» Problem statement
Starting at the line below holding "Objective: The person" and stopping at the line holding "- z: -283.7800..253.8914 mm", print every line exactly, both ends included, and leave the rest out.
____________________
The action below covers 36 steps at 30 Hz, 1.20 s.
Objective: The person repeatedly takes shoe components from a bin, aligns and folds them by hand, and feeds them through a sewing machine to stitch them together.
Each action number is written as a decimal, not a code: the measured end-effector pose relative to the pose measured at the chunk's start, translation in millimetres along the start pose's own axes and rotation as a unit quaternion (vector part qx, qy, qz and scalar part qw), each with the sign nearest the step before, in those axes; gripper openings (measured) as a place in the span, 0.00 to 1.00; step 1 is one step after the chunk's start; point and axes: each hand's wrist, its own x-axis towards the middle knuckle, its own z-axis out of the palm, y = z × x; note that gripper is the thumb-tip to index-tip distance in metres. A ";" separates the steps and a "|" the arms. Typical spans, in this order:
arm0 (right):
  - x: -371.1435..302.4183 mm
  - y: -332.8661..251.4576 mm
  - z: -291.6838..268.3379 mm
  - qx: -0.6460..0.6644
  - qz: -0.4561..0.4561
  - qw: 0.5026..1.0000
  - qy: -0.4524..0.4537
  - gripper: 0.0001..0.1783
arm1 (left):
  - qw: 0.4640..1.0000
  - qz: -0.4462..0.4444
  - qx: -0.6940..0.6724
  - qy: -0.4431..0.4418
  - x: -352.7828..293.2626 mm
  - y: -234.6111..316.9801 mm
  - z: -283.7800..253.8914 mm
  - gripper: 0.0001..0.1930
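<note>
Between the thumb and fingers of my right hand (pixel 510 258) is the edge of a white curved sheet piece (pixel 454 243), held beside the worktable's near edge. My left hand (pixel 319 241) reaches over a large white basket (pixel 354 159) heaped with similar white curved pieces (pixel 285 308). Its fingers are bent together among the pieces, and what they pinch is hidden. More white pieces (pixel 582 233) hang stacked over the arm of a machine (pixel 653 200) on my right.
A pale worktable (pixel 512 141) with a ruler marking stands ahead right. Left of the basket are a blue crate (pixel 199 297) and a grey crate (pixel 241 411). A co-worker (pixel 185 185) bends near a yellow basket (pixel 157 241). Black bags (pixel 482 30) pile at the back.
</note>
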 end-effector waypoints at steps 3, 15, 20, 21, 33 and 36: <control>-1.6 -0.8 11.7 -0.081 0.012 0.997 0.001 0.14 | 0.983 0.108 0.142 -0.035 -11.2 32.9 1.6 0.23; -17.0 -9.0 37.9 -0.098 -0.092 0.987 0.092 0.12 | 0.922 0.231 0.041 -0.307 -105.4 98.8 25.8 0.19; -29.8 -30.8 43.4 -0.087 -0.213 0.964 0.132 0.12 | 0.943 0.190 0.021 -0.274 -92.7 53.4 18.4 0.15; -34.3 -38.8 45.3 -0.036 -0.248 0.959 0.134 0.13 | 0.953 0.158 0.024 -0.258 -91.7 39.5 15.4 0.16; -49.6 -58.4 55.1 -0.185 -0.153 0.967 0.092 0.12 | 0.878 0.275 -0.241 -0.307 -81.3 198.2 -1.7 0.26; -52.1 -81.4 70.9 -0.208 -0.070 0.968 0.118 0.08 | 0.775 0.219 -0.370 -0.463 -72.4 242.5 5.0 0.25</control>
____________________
» Response to this task
Objective: The person repeatedly takes shoe components from a bin, aligns and folds them by hand, and feeds them through a sewing machine to stitch them together.
Each action number is written as a decimal, not a code: the measured end-effector pose relative to the pose measured at the chunk's start, translation in millimetres along the start pose's own axes and rotation as a unit quaternion (vector part qx, qy, qz and scalar part qw), each with the sign nearest the step before, in those axes; gripper openings (measured) as a place in the span, 0.00 to 1.00; step 1 is one step after the chunk's start; point and axes: each hand's wrist, its own x-axis towards the middle knuckle, its own z-axis out of the palm, y = z × x; note that gripper is the thumb-tip to index-tip distance in metres. A ";" separates the steps and a "|" the arms. Typical spans, in this order:
arm0 (right):
  - x: -371.1435..302.4183 mm
  - y: -332.8661..251.4576 mm
  - z: -291.6838..268.3379 mm
  - qx: -0.6460..0.6644
  - qz: -0.4561..0.4561
  - qw: 0.5026..1.0000
  - qy: -0.4524..0.4537
  - gripper: 0.0001..0.1783
arm1 (left):
  - qw: 0.4640..1.0000
  - qz: -0.4462..0.4444
  - qx: -0.6940..0.6724
  - qy: -0.4431..0.4418
  - x: -352.7828..293.2626 mm
  - y: -234.6111..316.9801 mm
  - z: -283.7800..253.8914 mm

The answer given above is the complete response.